▶ **Work task**
Search the material for "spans" and show all lines that contain it.

▶ **Source material**

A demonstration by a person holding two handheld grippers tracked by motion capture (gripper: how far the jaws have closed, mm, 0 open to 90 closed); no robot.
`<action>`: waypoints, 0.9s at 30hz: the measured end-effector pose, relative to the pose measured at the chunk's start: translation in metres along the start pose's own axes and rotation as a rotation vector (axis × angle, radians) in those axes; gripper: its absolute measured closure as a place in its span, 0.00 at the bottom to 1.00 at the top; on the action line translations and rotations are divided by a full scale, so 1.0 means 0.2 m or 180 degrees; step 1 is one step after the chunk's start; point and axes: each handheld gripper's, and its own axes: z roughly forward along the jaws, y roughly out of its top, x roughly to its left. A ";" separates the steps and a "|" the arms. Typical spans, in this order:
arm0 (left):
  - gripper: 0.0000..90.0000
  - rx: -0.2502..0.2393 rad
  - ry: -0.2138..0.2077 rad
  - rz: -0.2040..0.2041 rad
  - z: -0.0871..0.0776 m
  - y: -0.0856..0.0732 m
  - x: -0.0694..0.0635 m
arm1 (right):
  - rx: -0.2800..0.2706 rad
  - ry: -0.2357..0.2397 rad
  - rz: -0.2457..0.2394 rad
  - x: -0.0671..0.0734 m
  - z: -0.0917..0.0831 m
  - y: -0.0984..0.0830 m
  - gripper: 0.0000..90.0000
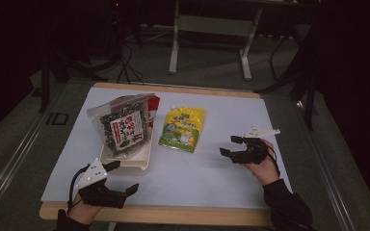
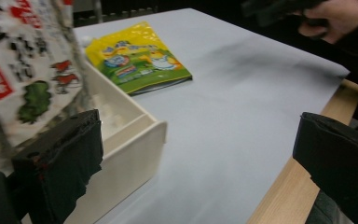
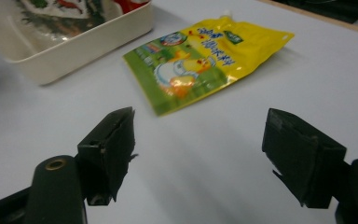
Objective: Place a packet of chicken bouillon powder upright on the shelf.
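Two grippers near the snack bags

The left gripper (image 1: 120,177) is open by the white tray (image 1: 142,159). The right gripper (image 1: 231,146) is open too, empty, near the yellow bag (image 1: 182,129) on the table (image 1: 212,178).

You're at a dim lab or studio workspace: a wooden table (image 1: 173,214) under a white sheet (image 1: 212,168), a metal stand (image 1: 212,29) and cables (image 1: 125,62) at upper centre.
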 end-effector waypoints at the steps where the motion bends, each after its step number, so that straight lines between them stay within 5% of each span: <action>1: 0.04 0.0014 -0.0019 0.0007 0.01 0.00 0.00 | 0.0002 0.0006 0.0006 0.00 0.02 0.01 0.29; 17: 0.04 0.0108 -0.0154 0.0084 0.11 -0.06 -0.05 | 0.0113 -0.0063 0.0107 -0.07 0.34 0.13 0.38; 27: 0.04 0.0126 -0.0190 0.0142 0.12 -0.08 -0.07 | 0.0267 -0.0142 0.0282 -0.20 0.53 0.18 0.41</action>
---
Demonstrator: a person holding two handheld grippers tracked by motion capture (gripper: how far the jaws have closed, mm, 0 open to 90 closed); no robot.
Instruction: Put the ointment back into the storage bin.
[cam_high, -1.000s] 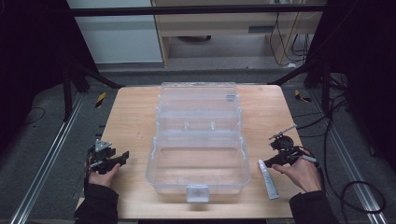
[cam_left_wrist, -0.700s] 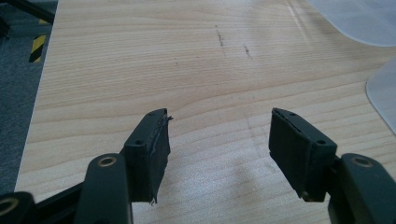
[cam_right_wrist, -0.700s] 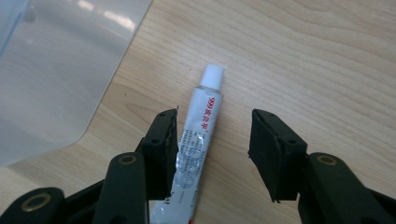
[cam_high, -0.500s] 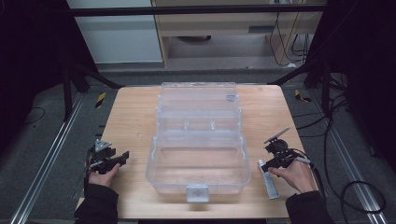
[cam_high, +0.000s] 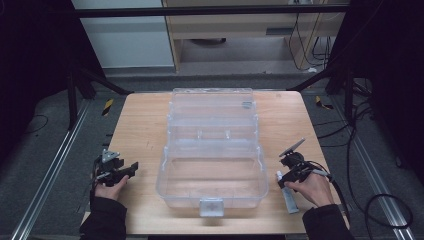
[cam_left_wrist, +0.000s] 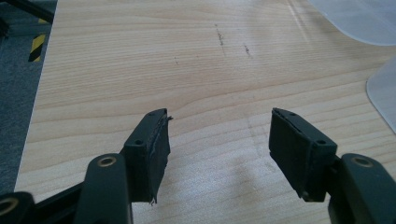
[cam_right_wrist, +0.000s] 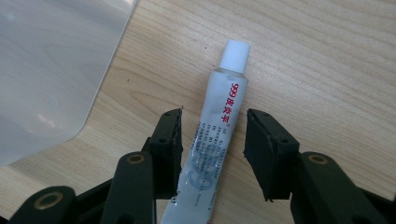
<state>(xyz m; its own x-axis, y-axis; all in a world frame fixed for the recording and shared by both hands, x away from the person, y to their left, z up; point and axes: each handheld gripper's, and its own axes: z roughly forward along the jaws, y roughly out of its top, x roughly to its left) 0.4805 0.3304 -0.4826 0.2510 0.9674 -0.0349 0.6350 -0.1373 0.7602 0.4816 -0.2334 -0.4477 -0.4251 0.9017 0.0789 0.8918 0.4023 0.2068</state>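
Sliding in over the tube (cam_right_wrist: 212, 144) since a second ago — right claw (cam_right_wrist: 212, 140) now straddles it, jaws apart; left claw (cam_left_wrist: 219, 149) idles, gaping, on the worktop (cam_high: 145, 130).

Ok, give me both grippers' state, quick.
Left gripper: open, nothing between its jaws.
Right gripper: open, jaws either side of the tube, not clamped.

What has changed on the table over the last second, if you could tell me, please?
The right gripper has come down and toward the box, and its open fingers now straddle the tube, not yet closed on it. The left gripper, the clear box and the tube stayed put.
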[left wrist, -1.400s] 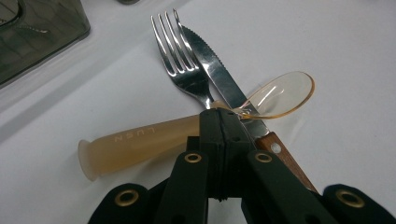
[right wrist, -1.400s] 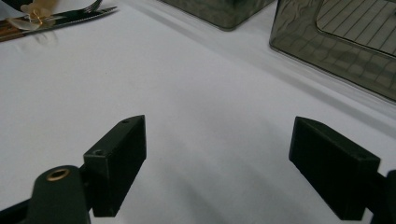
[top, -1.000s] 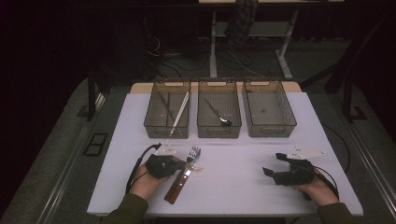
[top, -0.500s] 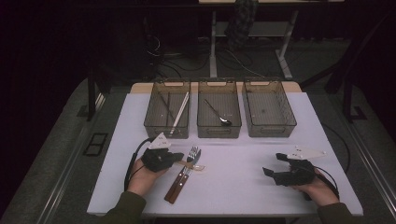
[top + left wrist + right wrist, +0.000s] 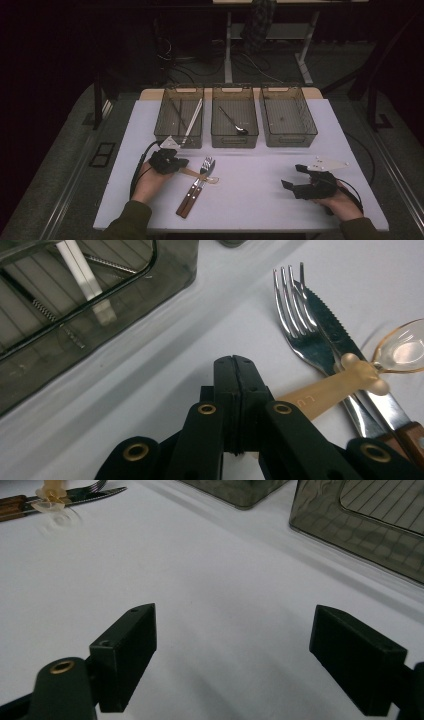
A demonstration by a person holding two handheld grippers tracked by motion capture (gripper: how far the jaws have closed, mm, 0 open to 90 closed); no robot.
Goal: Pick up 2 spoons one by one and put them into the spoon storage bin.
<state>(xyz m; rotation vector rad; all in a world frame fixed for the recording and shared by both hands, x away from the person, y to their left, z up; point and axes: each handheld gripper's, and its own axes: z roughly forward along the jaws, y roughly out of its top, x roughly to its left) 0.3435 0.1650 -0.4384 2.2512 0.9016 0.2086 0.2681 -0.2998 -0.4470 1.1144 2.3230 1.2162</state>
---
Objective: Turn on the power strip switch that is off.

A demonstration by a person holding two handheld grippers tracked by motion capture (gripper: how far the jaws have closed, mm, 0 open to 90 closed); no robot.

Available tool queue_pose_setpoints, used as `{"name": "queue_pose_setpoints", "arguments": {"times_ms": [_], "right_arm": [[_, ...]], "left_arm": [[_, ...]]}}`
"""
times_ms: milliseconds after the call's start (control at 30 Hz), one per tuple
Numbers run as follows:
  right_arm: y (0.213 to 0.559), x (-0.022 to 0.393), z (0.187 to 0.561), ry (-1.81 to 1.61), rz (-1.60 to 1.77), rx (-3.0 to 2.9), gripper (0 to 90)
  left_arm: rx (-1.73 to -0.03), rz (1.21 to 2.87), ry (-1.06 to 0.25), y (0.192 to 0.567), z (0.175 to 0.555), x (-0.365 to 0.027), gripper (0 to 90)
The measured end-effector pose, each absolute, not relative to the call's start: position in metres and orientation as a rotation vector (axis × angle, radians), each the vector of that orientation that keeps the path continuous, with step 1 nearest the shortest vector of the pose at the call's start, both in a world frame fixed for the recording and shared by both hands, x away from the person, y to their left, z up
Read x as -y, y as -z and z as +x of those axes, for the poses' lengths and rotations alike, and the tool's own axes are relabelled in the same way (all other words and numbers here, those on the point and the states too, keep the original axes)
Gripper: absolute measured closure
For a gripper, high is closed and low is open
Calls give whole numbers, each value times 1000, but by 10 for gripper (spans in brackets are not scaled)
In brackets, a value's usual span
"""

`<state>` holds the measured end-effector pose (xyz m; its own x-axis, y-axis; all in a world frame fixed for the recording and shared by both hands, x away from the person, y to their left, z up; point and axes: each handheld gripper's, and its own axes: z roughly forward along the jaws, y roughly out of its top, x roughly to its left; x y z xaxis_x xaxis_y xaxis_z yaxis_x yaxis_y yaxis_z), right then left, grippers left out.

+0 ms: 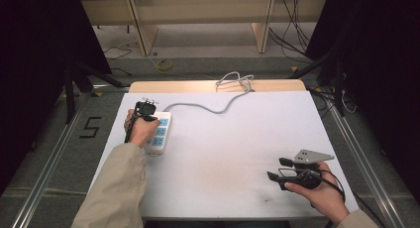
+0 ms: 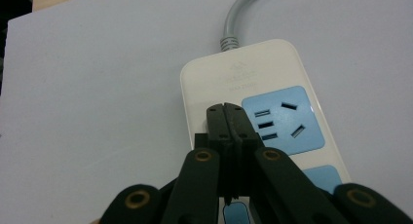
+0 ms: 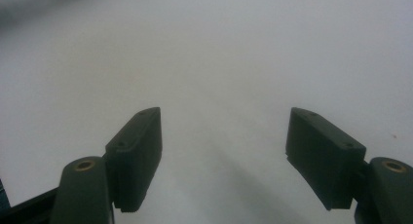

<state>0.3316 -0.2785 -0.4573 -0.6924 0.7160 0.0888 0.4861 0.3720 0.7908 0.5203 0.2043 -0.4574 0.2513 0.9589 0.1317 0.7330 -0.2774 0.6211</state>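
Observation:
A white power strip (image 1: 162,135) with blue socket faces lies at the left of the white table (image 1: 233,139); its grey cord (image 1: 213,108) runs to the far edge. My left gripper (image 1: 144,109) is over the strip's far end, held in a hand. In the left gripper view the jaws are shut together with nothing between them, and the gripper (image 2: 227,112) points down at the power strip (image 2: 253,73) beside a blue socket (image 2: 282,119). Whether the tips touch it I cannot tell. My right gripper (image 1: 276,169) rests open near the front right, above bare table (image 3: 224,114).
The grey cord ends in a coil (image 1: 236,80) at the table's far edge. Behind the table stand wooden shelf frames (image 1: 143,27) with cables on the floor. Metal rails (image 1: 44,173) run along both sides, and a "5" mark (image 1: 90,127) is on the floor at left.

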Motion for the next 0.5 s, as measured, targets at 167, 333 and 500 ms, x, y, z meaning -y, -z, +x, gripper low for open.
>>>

▶ **Expected output**
`<action>`: waypoints, 0.9s at 30hz: the measured end-effector pose, relative to the pose measured at the chunk's start: translation in metres along the start pose's own axes and rotation as a rotation vector (axis × angle, radians) in those axes; gripper: its absolute measured closure as a place in its span, 0.00 at the bottom to 1.00 at the top; on the action line translations and rotations are divided by a full scale, so 1.0 means 0.2 m or 180 degrees; step 1 is one step after the chunk's start; point and axes: each handheld gripper's, and its own axes: z roughly forward along the jaws, y roughly out of its top, x roughly to its left. A ";" separates the steps and a "|" the arms. Typical spans, in this order:
Calls give whole numbers, each value times 1000, but by 10 for gripper (spans in brackets are not scaled)

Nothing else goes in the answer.